Word for word, return the lines from the start of the entries below through the line that has "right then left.".

*** Material shown

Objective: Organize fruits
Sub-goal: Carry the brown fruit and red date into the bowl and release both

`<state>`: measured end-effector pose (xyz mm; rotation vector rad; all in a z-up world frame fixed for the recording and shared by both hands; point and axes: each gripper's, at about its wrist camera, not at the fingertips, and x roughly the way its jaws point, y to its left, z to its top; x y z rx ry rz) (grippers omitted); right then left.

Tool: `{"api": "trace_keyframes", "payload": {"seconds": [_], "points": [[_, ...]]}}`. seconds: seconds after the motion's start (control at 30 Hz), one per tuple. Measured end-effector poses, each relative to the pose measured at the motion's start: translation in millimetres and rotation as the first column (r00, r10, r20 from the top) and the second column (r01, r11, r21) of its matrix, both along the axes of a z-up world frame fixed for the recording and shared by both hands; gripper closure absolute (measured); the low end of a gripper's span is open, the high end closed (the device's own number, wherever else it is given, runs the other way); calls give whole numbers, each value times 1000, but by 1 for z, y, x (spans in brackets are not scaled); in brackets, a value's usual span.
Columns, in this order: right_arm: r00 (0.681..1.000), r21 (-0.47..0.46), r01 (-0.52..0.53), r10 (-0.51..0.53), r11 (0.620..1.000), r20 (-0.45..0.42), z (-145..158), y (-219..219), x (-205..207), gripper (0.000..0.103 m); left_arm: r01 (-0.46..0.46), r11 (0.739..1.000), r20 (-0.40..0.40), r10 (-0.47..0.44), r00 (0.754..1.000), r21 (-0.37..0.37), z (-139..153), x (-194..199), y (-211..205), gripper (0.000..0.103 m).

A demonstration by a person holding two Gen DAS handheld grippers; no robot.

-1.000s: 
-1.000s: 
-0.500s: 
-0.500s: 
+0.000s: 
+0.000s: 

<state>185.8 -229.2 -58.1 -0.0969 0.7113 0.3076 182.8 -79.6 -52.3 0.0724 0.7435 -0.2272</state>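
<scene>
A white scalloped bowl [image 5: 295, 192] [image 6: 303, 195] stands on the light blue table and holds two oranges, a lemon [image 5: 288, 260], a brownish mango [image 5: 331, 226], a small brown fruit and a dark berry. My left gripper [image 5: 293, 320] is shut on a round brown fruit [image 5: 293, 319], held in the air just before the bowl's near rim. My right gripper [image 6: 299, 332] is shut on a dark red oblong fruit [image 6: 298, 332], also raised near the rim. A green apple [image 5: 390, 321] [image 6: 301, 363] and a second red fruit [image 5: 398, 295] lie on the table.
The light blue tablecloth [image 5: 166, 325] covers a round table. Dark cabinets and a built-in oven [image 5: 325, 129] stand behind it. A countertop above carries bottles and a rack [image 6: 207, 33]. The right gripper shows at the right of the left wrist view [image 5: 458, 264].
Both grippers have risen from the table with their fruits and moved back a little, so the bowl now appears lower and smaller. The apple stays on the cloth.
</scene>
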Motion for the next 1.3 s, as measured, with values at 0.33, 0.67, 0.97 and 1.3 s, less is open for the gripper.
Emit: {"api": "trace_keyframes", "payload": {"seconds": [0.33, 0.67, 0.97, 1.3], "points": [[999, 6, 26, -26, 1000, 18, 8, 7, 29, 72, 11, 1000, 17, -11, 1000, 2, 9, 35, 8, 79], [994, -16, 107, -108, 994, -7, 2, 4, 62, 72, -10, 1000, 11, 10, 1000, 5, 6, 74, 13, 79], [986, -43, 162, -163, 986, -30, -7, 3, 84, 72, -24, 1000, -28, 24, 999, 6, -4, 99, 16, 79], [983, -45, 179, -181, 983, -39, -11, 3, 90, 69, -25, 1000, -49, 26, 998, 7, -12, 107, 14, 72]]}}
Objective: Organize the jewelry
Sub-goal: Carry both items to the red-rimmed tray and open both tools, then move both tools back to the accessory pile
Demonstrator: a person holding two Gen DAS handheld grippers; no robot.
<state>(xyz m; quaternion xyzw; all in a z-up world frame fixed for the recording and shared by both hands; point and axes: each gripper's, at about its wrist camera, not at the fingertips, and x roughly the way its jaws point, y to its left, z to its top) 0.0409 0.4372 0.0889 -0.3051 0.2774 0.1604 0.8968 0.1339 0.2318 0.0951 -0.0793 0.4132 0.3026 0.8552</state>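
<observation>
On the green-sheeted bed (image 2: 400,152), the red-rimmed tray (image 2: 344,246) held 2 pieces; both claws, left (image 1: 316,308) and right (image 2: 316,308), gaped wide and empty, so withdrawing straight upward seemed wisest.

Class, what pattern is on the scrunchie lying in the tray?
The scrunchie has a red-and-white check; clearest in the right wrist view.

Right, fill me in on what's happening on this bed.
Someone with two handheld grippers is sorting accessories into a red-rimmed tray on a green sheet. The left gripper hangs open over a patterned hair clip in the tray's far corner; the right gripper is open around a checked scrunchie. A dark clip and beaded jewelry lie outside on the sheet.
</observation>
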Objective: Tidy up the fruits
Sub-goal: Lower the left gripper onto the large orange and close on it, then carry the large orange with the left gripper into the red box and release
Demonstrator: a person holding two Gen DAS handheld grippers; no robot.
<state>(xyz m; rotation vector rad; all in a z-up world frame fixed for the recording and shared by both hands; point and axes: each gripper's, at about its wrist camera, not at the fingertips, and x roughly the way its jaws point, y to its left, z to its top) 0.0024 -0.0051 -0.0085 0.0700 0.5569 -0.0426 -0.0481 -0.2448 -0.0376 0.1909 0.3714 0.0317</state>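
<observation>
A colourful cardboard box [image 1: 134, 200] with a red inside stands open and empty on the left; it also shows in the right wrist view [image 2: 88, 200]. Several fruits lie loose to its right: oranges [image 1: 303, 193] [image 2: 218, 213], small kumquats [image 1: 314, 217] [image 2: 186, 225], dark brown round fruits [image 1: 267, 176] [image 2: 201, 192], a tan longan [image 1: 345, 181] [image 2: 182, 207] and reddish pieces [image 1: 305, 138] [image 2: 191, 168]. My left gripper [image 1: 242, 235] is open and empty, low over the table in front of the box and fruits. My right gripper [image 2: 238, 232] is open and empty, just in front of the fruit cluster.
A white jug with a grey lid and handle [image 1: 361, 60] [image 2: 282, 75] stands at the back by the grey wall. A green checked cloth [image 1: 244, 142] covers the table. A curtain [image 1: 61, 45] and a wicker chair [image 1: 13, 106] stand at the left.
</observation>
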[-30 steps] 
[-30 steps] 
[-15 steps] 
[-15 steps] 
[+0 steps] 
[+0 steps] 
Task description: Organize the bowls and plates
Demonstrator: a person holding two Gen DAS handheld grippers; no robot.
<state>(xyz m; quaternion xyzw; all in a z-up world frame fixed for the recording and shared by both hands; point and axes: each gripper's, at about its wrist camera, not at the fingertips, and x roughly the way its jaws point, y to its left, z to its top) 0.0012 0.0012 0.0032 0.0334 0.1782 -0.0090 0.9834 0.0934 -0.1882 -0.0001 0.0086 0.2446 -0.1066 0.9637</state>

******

### Response for this exercise
Objective: Organize fruits
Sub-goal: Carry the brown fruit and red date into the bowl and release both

`<state>`: measured end-effector pose (xyz mm; rotation vector rad; all in a z-up world frame fixed for the recording and shared by both hands; point and axes: each gripper's, at about its wrist camera, not at the fingertips, and x roughly the way its jaws point, y to its left, z to its top; x y z rx ry rz) (grippers omitted); right then left.

With the answer given, the exercise is complete.